There have been a number of important legal, regulatory and compliance developments in OHS over the past years, and while they potentially add complexity they also converge to add strength and diversity to the practice of OHS, according to Peter Marshall, senior lecturer in OHS and risk engineering at CQUniversity.
“The development of the new ISO45001:2018 Standard for Occupational Health and Management Systems provides us with a chance to reflect upon our management of safety,” he said.
“It seems that there has been a barrage of ideas and ‘must do’s’ over the past six years since the introduction of the harmonised WHS legislation so what should get our attention?
“The good news is that most ideas work for someone, but perhaps not everyone, so we have choices, options and decisions,” said Marshall, who will present a paper on safety systems, culture and resilience at the SIA Visions Conference 2018, which will be held at the Mantra Southport on the Gold Coast from 5-7 September 2018.
Marshall proposed that these ideas are in fact convergent and rely on traditional hazard identification and risk assessment and enable more comprehensive and effective risk management.
“The emphasis on risk cannot be overstated: it’s all about the risk,” he said.
“Accidents cause damage, loss and injury that harms our business while workers have a moral right to go home as well off physically and mentally as when they arrived at our workplace.
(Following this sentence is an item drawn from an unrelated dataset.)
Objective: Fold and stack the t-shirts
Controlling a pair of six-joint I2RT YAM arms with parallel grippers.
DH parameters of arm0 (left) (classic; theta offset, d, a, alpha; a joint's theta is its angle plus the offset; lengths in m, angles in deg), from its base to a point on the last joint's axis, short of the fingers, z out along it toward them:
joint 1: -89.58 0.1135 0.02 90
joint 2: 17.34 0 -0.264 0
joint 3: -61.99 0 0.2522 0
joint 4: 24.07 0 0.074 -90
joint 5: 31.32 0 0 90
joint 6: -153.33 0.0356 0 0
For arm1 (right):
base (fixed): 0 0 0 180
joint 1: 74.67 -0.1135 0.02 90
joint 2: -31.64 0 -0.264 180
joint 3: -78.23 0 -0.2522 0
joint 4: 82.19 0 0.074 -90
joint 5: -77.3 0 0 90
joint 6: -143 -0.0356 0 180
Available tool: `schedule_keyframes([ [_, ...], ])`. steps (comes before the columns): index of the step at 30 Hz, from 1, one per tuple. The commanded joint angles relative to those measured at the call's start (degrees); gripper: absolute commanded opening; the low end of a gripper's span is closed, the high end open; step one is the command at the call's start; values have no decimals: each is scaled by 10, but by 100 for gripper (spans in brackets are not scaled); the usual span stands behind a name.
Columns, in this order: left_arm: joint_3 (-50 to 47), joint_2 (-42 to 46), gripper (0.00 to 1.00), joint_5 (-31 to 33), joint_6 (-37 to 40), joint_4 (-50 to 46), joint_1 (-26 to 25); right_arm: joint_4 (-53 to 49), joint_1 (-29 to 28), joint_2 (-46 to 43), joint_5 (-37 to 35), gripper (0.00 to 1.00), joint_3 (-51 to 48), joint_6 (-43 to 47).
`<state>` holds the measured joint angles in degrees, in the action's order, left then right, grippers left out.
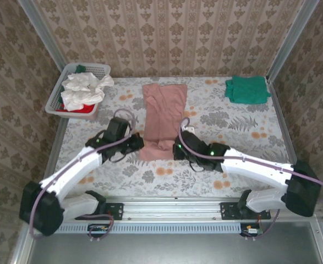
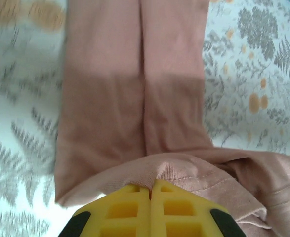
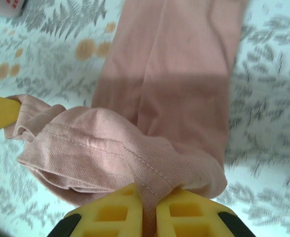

“Furthermore, our good risk assessment must deliver risk control day-in-day-out until the end of the project.”
Safety systems ensure that organisations get organised, he explained.
“By implementing a plan-do-check-act quality process, we make adequate preparation and resource for safety, implement risk controls and then check that our plans work,” he said.
Safety systems should be based upon a practical and realistic needs analysis of the business and its processes, and Marshall said the new ISO45001:2018 has more emphasis on implied aspects of AS/NZS4801:2001 that may assist with cultural issues, and particularly needs analysis, contractor management and change management.
Nevertheless, he said any organisational mistrust or a culture that does not place safety above production targets may undermine safety management systems.
Safety culture also permeates every aspect of activity and risk management: “Moreover, recognition of sociotechnical systems with emergent properties and the disruptive threats at our door from global socio-political change, technological change and the internet of things means that change is inevitable and risks are not as easily foreseeable as they once were,” he said.
“This requires that organisations achieve a culture of ‘mindfulness’ and tactical leadership as described by a resilient organisation.
“Development of a resilient organisation may follow the path to the generative high-reliability organisational culture described by Hudson.
“A high-reliability organisation will seek bad news, being on the perpetual lookout for emerging threats as well as improvement opportunities.”
Marshall said the agility embedded in the resilient approach makes these organisations better able to cope with and manage unexpected risk.
“This is not an undisciplined approach but a culture that is embedded within and enabled by the safety management system,” he said.